Contract Testing

Background

Contracts are formal definitions of an API. The contract defines what valid requests must look like, and what the responses will be. It also defines error codes and conditions, and specifies how the API will respond. Contracts should be treated as a bond between a producer and their consumer(s). If a producer completely satisifes their end of the contract, the consumer does not - and should not - care about the the producer’s implementation details.

OpenAPI

Although a contract can be written in any form, one of the most popular formats today is OpenAPI - formerly known as Swagger API. The Swagger team saw how important having a universal contract format was, and open-sourced their format to the OpenAPI project.

Tools

On the producer side, developers can leverage tools to get started. These tools read in an OpenAPI Contract and scaffold out the backend infrastructure - requiring the developer to fill in the blanks. I generally lean away from code-generation because it typically brings a lot of bloat - but, I know there’s a time and place for it.

On the consumer side, developers can generate stubs that mock the expected responses, so consumers aren’t dependent on having a real producer. All the requests and responses are defined in the Contract, so consumers can build their services without being blocked.

Java Example

In the Java world, there are libraries that compare the output of a Code-First Contract to an API-First contract, and determine if the code satisfies the contract. This is an appropriate method if you prefer code-generation, but I have my own preferred approach.

RestAssured is a library that provides a framework for easily creating http calls. When JUnit is used with a mocking framework such as Mockito, and is combined with a platform that produces standalone-runnable applications, such as Quarkus/SpringBoot, I believe this is a cleaner and elegant solution.

One of RestAssured core functionalities is the configuration of filters. This is where the OpenAPI contract is specified. Once configured, the filter will verify that all requests and responses conform to the OpenAPI specifications. This is an easy way to validate that your Controllers are behaving as required.

Here’s a code sample on how to set up the filter and write a test.

@Test
public void myEndpointTest() {
    OpenApiValidationFilter openAPIFilter =
        new OpenApiValidationFilter("src/test/resources/mycontract.json");

    given()
        .port(8080)
        .filter(openAPIFilter)
    .when()
        .get("/endpoint")
    .then()
        .assertThat().statusCode(200);

}

It’s worth pointing out that there was no mention about Mockito in the code above. For a very basic test, there’s probably no need to create a mock if your endpoint doesn’t need it. The power of Mockito comes into play when you need to validate that a request was properly built and returned from your controller.

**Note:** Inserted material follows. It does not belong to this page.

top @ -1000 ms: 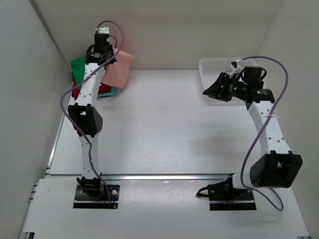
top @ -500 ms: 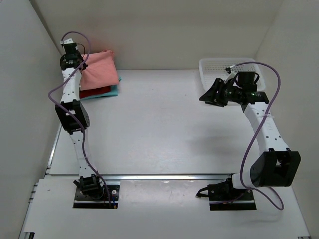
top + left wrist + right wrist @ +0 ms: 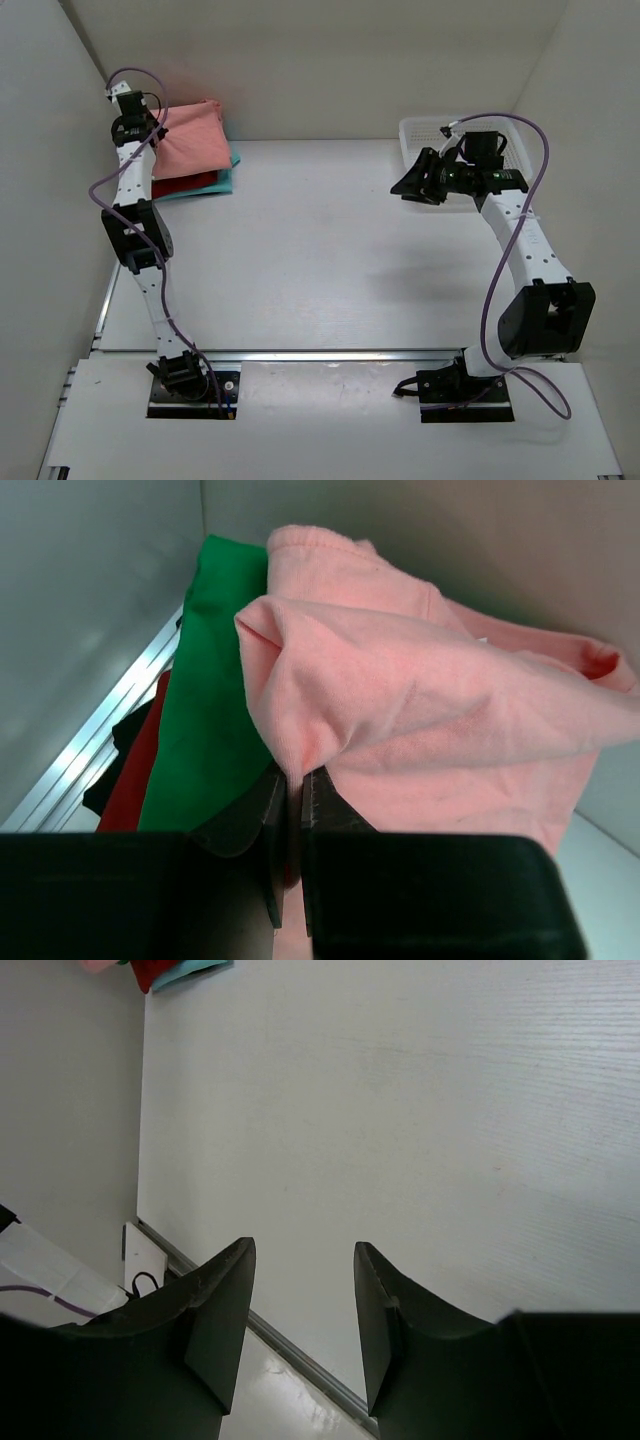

Do NOT mock the Controller’s response! Again, do NOT mock the Controller’s response!!

Mockito should mock something further downstream, such as a database call, or an external web response. Your controller should call its service, and its service will consume a mocked response from the downstream system. You might as well not even write any tests if you’re testing your own mocked responses!

Setting all this up is super simple with Maven. Just include the following in the pom, but swap out the spring-boot test starter if you’re not using spring-boot.

<project>
    ...
    <properties>
        <java.version>11</java.version>
        <!-- The latest restassured (4.3.3) didn't work for me for some reason -->
        <restassured-version>4.2.0</restassured-version>
        <swagger-request-validator-version>2.15.1</swagger-request-validator-version>
    </properties>
    ...

    <dependencies>
        ...
        <dependency>
            <groupId>org.springframework.boot</groupId>
            <artifactId>spring-boot-starter-test</artifactId>
            <scope>test</scope>
        </dependency>
        <dependency>
            <groupId>org.junit.jupiter</groupId>
            <artifactId>junit-jupiter-engine</artifactId>
            <scope>test</scope>
        </dependency>
        <dependency>
            <groupId>com.atlassian.oai</groupId>
            <artifactId>swagger-request-validator-restassured</artifactId>
            <version>${swagger-request-validator-version}</version>
            <scope>test</scope>
        </dependency>
        <dependency>
            <groupId>io.rest-assured</groupId>
            <artifactId>rest-assured</artifactId>
            <version>${rest-assured-version}</version>
            <scope>test</scope>
        </dependency>
        <dependency>
            <groupId>io.rest-assured</groupId>
            <artifactId>json-path</artifactId>
            <version>${restassured-version}</version>
            <scope>test</scope>
        </dependency>
        <dependency>
            <groupId>io.rest-assured</groupId>
            <artifactId>xml-path</artifactId>
            <version>${restassured-version}</version>
            <scope>test</scope>
        </dependency>
    </dependencies>
</project>

That’s all you need to do to get started! What’s left is to write more tests that cover the different scenarios your OpenAPI specification defines. Think about input edge cases, mock downstream system failures, and test the different error responses. The happy-path scenario is typically the first test people write, but it’s the most uninteresting test of them all.